As pessoas estão ficando empolgadas com o canabidiol (CBD), e estou muito feliz de ver a demanda crescer além do cerne dos verdadeiros crentes que vêm promovendo seus benefícios há anos. Mas o preço da CBD de alta qualidade ainda é alto demais para muitos que precisam, e isso é em grande parte uma função da oferta.

Então fiquei intrigado quando ouvi falar sobre o processo de extração de etanol em escala comercial patenteado pela Draconis Extraction Technology (DET).


Paul Baskis
é o cérebro por trás dessa tecnologia. Um cientista e designer com experiência em transformação de carbono e ciência do solo, ele traz mais de 30 anos de desenvolvimento de processos, tratamento de águas residuais e experiência de isolamento composto para o problema de como fazer CBD de amplo espectro, winterized, de-encerado, livre de solvente , e torná-lo em uma escala que coloca ao alcance de mais consumidores.

“Eu projeto grandes sistemas”, Paul me disse quando liguei para ele em seu escritório em Kentucky, onde a DET está se preparando para construir sua primeira instalação de extração em escala industrial. “É o que eu faço.” Este extrator irá lidar com um mínimo de 25 toneladas de biomassa por dia, o que excede em várias vezes a capacidade máxima de extração comercial de CO2.

A visão que conduz esta busca pela extração em escala industrial é toda sobre pessoas que precisam de CBD. “Muitos ex-militares estão lidando com problemas de saúde contínuos”, disse Tommie Baskis, diretor e CEO da DET. A Draconis oferece um serviço de licenciamento que inclui avaliação de segurança e risco e emprega um grande número de veteranos nessas funções.

“Estou pensando neles quando digo que você precisa começar com um produto realmente bom e acessível para as pessoas que têm dor, problemas neurológicos e assim por diante. Você tem pais tentando ajudar uma criança doente, pessoas que lidam com o vício e eu quero que todos possam ter recursos para o CBD e agora muito poucas pessoas podem ter. Para que seja acessível, você tem que extraí-lo em escala industrial. ”

Neste momento, o preço médio do CBD de amplo espectro é de cerca de US $ 350 por miligramas. Sabemos que as pessoas o estão usando para obter suporte com uma série de problemas de saúde, desde transtorno de estresse pós-traumático e ansiedade até insônia e dor crônica, mas muitos pacientes simplesmente não podem pagar por isso. Digamos que você tenha descoberto que sua dose mais eficaz é de 5 mg por quilo de peso corporal por dia e pesa 180 quilos. Essa garrafa de $ 350 de CBD vai durar apenas 11 dias.

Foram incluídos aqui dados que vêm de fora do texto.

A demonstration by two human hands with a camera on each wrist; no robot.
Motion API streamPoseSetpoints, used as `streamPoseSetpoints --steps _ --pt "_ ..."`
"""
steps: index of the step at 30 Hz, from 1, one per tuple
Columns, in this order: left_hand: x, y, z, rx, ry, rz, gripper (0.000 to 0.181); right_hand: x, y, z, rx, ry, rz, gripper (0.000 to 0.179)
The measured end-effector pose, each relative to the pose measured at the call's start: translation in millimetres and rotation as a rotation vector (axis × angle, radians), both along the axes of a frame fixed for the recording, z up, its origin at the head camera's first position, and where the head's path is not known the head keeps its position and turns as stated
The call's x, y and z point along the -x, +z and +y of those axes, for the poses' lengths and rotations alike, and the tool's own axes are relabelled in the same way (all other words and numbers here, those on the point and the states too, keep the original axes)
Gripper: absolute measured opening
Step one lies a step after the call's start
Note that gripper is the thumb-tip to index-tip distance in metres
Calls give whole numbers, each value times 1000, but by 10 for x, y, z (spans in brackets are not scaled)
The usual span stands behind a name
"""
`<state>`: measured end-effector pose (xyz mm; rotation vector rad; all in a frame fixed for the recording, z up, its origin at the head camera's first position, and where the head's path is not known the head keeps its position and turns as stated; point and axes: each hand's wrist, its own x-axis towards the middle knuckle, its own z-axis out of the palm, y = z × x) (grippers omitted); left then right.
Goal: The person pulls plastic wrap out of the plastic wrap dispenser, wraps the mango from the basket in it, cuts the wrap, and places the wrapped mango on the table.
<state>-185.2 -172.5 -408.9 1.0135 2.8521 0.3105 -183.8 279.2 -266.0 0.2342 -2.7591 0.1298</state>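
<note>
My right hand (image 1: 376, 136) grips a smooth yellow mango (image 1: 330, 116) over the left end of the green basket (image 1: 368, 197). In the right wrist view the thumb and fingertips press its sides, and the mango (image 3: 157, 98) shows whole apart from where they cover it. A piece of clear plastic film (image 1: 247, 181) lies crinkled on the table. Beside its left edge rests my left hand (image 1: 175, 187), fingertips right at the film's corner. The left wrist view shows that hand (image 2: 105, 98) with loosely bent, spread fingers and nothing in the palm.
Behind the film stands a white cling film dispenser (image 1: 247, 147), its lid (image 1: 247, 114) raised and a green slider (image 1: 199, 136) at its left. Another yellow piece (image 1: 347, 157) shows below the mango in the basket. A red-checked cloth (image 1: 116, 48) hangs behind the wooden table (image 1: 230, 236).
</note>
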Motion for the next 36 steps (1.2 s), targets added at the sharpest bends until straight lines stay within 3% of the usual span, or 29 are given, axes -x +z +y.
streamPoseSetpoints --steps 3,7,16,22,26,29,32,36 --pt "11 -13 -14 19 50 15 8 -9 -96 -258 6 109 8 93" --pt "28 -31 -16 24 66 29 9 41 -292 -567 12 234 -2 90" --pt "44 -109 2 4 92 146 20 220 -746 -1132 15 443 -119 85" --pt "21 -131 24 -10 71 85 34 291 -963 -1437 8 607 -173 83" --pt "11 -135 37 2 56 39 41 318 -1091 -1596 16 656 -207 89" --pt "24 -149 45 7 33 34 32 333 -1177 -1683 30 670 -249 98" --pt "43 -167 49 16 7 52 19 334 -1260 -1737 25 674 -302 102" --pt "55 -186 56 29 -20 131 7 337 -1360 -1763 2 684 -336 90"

No entanto, a tecnologia de Paul reduziria os custos de extração e diminuiria o preço, aumentando drasticamente a oferta de extrato de CBD sem sacrificar a qualidade.

“Eu trabalhei no projeto para criar um produto muito limpo”, disse ele. “É tão puro que você pode usá-lo em uma caneta vape sem deixar nenhum resíduo. Tem um bom gosto. A partir daí, se você estiver fazendo extração de CO2, você pode purificá-lo facilmente em isolados e obter de 10 a 20 vezes mais isolamento se começar com cânhamo cru. ”

Uma das coisas fascinantes sobre o design de Paul é que, em vez de remover e descartar “resíduos”, ele purifica ceras e óleos para venda como produtos por direito próprio. As ceras podem ser usadas em cosméticos, por exemplo. Até mesmo a polpa sai seca, descamada e pronta para ser usada em papel, tecido ou bioplásticos.

Se não houver comprador para a celulose, o projeto de Paul pode funcionar com um complemento de sistema opcional que produz combustível para operar o extrator e, como subproduto final, um fertilizante à base de carbono que mantém o carbono fixado no solo e aumenta o crescimento microbiano e a estrutura do solo.

Max Le Pera, vice-presidente da Draconis, coloca essas características no contexto da ética ambiental da empresa. “Sustentabilidade e economia circular estão se tornando aspectos cada vez mais importantes dos negócios globais”, observou Le Pera. “A tecnologia de extração de Draconis e a reutilização de resíduos de biomassa estão em alinhamento direto com esses princípios.”

O DET é apenas um exemplo da explosão de tecnologia verde resultante da legalização do cânhamo em dezembro de 2018. Essa e outras inovações permitirão que mais agricultores cresçam, processem e lucrem com suas culturas de cânhamo; para o crescimento do emprego e da população se recuperar nas comunidades rurais e para que mais pessoas obtenham melhor saúde.